PNNL: Worldly Experience Is a Catalyst for Change

Bojana Ginovska can put things into perspective.

Perhaps witnessing the political disintegration of Eastern Europe can do that to a person.

Ginovska was in her early teens when her native Yugoslavia ceased to exist. It was a two-year process, but by 1992 she and her family were no longer citizens of Yugoslavia.

“A series of major political events served as the catalyst for exacerbating inherent tensions in the Yugoslav republic,” says The Breakup of Yugoslavia, 1990–1992, published by the U.S. State Department’s Office of the Historian.

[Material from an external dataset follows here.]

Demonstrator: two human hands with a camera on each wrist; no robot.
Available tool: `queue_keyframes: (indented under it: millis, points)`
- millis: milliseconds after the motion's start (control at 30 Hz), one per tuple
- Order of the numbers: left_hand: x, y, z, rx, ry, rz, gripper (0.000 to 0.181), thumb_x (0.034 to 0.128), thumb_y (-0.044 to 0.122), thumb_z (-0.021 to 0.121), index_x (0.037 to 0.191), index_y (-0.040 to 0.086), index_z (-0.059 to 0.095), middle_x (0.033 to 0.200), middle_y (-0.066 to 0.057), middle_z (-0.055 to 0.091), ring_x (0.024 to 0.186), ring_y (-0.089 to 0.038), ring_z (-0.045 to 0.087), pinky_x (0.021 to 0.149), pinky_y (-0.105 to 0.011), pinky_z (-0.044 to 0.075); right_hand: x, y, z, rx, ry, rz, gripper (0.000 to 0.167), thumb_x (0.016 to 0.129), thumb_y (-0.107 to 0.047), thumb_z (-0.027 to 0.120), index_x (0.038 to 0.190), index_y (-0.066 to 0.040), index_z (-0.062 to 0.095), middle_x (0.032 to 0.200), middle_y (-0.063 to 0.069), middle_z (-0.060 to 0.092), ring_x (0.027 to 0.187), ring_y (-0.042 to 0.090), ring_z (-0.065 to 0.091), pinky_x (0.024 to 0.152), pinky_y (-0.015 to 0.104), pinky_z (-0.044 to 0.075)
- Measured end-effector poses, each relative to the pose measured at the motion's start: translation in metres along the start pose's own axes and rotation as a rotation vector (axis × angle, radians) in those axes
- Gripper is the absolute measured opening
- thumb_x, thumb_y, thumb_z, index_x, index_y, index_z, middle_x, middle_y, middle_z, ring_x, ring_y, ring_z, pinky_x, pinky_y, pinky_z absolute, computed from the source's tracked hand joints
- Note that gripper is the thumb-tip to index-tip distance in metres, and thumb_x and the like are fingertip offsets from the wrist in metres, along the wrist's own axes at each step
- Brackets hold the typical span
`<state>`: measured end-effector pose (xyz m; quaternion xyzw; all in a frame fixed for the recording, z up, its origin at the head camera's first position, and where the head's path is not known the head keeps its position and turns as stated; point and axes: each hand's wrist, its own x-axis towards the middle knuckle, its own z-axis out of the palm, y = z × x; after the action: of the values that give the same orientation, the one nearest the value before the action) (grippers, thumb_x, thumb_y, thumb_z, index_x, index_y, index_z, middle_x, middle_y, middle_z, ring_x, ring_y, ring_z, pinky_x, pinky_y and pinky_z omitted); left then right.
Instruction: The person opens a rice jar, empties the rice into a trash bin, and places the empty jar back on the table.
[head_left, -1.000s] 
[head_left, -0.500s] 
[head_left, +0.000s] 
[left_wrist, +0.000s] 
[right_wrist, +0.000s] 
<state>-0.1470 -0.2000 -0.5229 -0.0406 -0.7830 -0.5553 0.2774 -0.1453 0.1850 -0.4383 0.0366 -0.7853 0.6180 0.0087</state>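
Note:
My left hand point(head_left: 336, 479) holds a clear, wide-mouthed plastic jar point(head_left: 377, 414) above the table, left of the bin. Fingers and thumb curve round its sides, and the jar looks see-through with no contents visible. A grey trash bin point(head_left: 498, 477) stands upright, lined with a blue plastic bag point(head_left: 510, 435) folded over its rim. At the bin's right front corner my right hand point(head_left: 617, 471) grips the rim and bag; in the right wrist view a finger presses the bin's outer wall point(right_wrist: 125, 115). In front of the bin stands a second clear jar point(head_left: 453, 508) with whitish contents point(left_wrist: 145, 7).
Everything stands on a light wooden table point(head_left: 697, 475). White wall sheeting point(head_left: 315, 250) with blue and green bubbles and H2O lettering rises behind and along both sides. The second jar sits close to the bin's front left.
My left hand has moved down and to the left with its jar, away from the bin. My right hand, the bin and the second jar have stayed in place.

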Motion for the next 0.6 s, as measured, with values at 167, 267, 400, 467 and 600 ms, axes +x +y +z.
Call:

While the catalyst that changed her life then is not as positive as the impact of the catalysts she is studying now, catalysis today plays a major role in Ginovska’s life. She is leading a Pacific Northwest National Laboratory (PNNL) physical biosciences research team, using the transformative power of molecular catalysis and enzymes to explore scientific principles underpinning the chemistry of energy transformation and storage, vital to the United States’ energy future. Ginovska, a computational chemist, is also helping move team members to PNNL’s Energy Sciences Center (ESC), the laboratory and collaborative workspace opening this fall that will accelerate discovery in chemistry, materials science, and computing. All that while she is entering the home stretch on a long, eventful journey to earning a PhD.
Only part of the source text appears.